Gudrun wedded to Atli.
Now so it is, that whoso heareth these tidings sayeth, that no such an one as was Sigurd was left behind him in the world, nor ever was such a man brought forth because of all the worth of him, nor may his name ever minish by eld in the Dutch Tongue nor in all the Northern Lands, while the world standeth fast. The story tells that, on a day, as Gudrun sat in her bower, she fell to saying, “Better was life in those days when I had Sigurd; he who was far above other men as gold is above iron, or the leek over other grass of the field, or the hart over other wild things; until my brethren begrudged me such a man, the first and best of all men; and so they might not sleep or they had slain him. Huge clamour made Grani when he saw his master and lord sore wounded, and then I spoke to him even as with a man, but he fell drooping down to the earth, for he knew that Sigurd was slain.”

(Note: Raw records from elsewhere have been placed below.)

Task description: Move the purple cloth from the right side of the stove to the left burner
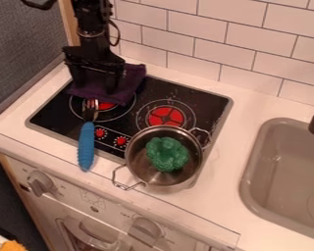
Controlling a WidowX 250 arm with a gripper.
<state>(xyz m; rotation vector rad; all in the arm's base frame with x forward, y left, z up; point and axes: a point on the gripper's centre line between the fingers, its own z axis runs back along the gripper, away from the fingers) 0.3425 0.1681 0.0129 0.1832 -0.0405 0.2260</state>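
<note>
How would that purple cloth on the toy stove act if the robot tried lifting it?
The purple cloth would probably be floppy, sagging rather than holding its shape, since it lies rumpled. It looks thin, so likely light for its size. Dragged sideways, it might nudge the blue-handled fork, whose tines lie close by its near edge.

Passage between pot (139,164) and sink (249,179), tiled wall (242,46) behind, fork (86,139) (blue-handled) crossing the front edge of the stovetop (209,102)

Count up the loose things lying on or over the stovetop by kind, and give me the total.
Pot with wire handles: 1
Blue-handled fork: 1
Green toy broccoli, in the pot: 1
Purple cloth: 1
Total: 4
</note>
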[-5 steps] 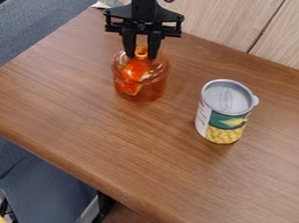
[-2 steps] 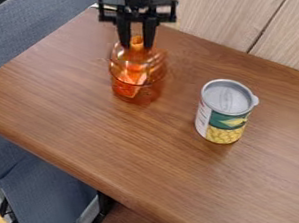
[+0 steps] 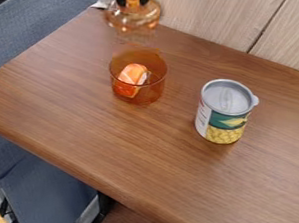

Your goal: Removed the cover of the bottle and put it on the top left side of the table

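Gripping the lid by its knob, the end effector holds it above the open amber bottle; uncovering is done, but placing the lid at the counter's top left remains.

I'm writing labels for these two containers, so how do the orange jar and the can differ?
The jar is see-through orange, while the can is silver with a printed wrap. The jar stands open, with an orange-and-white thing visible inside; the can's top is closed. The can looks taller and narrower than the jar. Both stand upright on the wooden table.
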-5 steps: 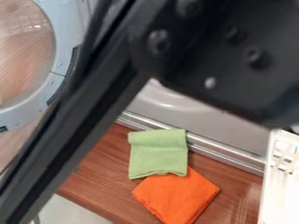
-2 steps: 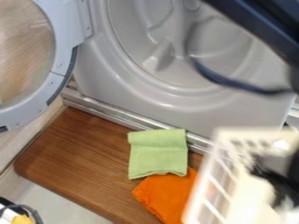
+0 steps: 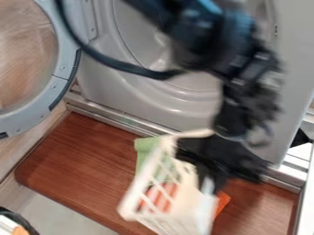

Thereafter Gudrun gat her gone into the wild woods, and heard on all ways round about her the howling of wolves, and deemed death a merrier thing than life. Then she went till she came to the hall of King Alf, and sat there in Denmark with Thora, the daughter of Hakon, for seven seasons, and abode with good welcome. And she set forth her needlework before her, and did thereinto many deeds and great, and fair plays after the fashion of those days, swords and byrnies, and all the gear of kings, and the ship of King Sigmund sailing along the land; yea, and they wrought there, how they fought, Sigar and Siggeir, south in Fion. Such was their disport; and now Gudrun was somewhat solaced of her grief. So Grimhild comes to hear where Gudrun has take up her abode, and she calls her sons to talk with her, and asks whether they will make atonement to Gudrun for her son and her husband, and said that it was but meet and right to do so. Then Gunnar spake, and said that he would atone for her sorrows with gold.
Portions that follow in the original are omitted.